* _Task to carry out_
Word for word, restate the lines of the material below from its first line through the one containing "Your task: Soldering". Omit the rest.

== Segment start ==

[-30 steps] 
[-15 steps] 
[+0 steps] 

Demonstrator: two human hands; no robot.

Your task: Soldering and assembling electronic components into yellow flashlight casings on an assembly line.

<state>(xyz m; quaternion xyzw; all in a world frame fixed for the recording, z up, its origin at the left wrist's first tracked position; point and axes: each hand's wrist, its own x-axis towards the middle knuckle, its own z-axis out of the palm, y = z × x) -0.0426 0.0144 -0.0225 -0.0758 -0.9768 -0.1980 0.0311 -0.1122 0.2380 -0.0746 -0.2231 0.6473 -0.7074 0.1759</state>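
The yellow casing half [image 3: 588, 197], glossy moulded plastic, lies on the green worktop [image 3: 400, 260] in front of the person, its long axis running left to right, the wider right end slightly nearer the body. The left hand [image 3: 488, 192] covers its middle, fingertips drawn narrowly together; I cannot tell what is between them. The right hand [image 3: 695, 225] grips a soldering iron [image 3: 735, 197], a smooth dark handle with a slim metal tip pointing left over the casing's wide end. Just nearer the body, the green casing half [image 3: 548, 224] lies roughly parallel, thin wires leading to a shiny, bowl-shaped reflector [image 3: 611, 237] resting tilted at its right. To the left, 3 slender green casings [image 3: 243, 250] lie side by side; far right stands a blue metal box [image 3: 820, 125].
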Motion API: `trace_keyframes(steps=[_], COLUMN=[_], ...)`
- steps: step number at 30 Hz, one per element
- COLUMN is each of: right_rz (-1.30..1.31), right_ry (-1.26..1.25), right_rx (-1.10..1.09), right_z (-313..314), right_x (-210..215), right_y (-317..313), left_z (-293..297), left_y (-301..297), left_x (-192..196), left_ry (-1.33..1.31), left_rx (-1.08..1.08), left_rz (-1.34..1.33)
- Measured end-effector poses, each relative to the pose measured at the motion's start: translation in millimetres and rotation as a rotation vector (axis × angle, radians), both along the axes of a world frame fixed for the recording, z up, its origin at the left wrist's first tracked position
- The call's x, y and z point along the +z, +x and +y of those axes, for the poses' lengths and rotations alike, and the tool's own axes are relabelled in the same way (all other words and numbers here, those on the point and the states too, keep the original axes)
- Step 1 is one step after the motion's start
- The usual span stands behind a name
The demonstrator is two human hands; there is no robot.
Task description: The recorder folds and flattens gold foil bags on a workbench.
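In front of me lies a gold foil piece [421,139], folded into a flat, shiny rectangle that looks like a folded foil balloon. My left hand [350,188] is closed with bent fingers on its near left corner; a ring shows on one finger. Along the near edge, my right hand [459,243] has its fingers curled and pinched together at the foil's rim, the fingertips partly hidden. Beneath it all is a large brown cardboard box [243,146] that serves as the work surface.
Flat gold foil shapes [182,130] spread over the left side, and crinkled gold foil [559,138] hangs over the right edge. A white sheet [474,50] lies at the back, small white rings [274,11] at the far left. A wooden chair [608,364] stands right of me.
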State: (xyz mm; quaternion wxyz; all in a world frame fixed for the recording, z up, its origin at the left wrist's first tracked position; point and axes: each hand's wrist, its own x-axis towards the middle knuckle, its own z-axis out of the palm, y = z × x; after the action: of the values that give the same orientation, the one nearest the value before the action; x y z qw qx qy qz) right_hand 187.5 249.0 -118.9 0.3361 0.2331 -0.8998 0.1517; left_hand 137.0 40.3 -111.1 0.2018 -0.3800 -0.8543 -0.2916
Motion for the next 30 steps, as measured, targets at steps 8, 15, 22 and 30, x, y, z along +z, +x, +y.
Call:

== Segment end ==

* _Problem solution_
[-30 steps] 
[-15 steps] 
[+0 steps] 

Demonstrator: two human hands; no robot.

Your task: Soldering and assembling electronic components into yellow flashlight casings on an assembly line.

This answer is complete as it stands.